With the development of information technology in China railway, rich ticket data have been collected in China Railway Train Ticket System (CRTTS), which is the subsystem of China Railway information system. How to efficiently extract the valuable decision information from the huge ticket data sea with the lower human and technique expenditure is becoming the urgent request for the decision department of Railway and has been the key point for the information department of Railway. It is the techniques about data mining developed rapidly that establish the stable theoretical footstone for the further research on the railway ticketing analysis, but there are some limitations existed in present data mining methods when they are applied to the huge datasets with the railway background. So, the generic methods must be improved to fit the application needs.

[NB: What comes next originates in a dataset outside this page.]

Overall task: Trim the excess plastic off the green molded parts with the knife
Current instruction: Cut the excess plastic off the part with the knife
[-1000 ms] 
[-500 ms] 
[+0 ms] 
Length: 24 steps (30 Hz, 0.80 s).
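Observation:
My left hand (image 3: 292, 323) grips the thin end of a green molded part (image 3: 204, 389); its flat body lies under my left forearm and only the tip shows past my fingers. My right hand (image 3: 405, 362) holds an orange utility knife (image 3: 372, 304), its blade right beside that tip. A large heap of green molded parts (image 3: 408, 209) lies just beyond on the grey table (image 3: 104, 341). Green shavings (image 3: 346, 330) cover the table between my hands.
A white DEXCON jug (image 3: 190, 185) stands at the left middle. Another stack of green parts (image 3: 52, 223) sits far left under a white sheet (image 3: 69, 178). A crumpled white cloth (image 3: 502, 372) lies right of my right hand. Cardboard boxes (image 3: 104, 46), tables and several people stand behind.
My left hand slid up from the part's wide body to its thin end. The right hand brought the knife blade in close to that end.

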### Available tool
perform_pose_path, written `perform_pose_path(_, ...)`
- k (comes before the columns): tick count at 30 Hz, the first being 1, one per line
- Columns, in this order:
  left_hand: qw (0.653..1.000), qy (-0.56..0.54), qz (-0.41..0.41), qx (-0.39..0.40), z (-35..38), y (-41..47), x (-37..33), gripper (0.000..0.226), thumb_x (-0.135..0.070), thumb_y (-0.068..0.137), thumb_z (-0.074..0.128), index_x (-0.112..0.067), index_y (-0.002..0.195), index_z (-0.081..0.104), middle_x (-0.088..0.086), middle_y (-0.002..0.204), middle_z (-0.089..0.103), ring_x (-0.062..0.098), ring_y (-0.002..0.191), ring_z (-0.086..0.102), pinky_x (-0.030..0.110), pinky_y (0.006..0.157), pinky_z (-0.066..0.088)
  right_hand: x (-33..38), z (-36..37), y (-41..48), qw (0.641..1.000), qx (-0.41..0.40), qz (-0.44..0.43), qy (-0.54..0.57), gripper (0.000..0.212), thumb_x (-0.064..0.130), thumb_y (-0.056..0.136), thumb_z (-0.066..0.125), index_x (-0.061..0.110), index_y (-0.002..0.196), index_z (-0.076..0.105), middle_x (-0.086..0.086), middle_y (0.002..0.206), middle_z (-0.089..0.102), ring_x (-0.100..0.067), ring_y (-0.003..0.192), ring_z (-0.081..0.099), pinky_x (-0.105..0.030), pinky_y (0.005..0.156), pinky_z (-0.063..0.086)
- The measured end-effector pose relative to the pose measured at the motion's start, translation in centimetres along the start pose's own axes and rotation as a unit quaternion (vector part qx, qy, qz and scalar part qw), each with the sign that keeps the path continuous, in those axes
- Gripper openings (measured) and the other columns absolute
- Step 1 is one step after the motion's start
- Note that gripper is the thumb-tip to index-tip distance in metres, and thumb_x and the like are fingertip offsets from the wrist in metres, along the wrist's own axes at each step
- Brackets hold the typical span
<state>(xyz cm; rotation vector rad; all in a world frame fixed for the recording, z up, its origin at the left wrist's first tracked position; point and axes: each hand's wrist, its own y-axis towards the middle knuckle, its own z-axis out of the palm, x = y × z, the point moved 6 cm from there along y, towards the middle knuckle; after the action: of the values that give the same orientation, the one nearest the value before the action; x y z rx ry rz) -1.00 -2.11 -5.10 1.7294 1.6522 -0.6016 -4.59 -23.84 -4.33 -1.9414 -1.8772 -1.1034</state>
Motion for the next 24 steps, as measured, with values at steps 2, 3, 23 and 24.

    Regarding the railway passenger traffic as our study background and analyzing around the train ticketing requirements, we do deeply research and make lots of application experiments on how to build the efficient data analysis model on ticket dataset in CRTTS. The methods of Decision Tree Induction and Concept Description in data mining are the theoretical point which we begin our study, and this research aims at building rational and efficient models to analyze train datasets. Firstly, after detailedly, deeply analyzed and studied on current classification algorithms, especially, such as on ID3, SLIQ, SPRINT, and according to the requirements of decision analyses and the limitations of current prediction methods in CRTTS, a new method TTDTPA, which is based on decision tree induction, is presented. TTDTPA has the characteristic to break the memory restriction, can extract a kind of instructive rules that collect the advantages both prediction and statistic, and is fascile to implement the parallel algorithm. Therefore it is suitable for supporting multi-level requirements of the decision-makers for predictive analysis in CRTTS. Secondly, for improving the integrated analysis, this research also try to take other two data analysis methods to analyze the train ticket data. One is the naive bayesian, and the other is a new method based on the indiscernibility relation. The application experiments had proved that the latter method has efficient ability to extract the data characteristic of the minority kinds in main class, which just in time to make up the TTDTPA's limitation on this side. And then according to the induction analysis based on these methods and considering the application background, the instructive method that is used to building the analysis model on the train ticket data is been given at the end part of this paper.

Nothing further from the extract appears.